Go through the listing below and repeat it exactly, omitting each picture.

## RECORDED DATA:
────────────────────

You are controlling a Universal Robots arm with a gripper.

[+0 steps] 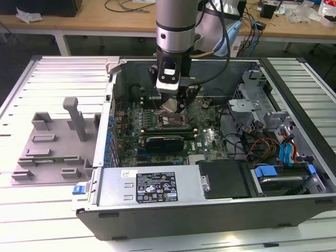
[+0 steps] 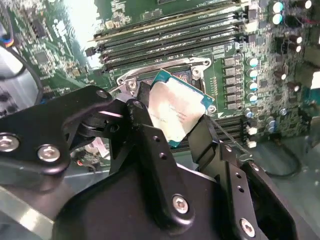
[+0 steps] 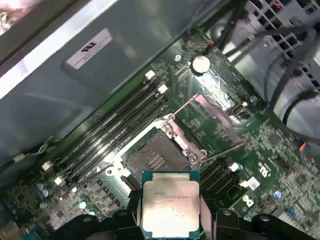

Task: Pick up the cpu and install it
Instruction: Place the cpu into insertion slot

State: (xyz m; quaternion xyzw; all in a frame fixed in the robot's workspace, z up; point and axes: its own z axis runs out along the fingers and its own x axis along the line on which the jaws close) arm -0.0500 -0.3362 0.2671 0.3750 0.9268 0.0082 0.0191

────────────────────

## SOLUTION TO THIS PROBLEM:
You are controlling a Universal Robots arm with a gripper.

[+0 steps] 
[+0 steps] 
[+0 steps] 

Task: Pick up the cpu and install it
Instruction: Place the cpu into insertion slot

State: (xyz m; quaternion xyzw; all in a frame fixed in the robot's workspace, z up; point and axes: its own z axis runs out along the fingers and its own x axis along the line on which the jaws close) arm -0.0500 -0.3362 0.2671 0.3750 0.9268 0.0082 0.0191

The work on this exercise is done.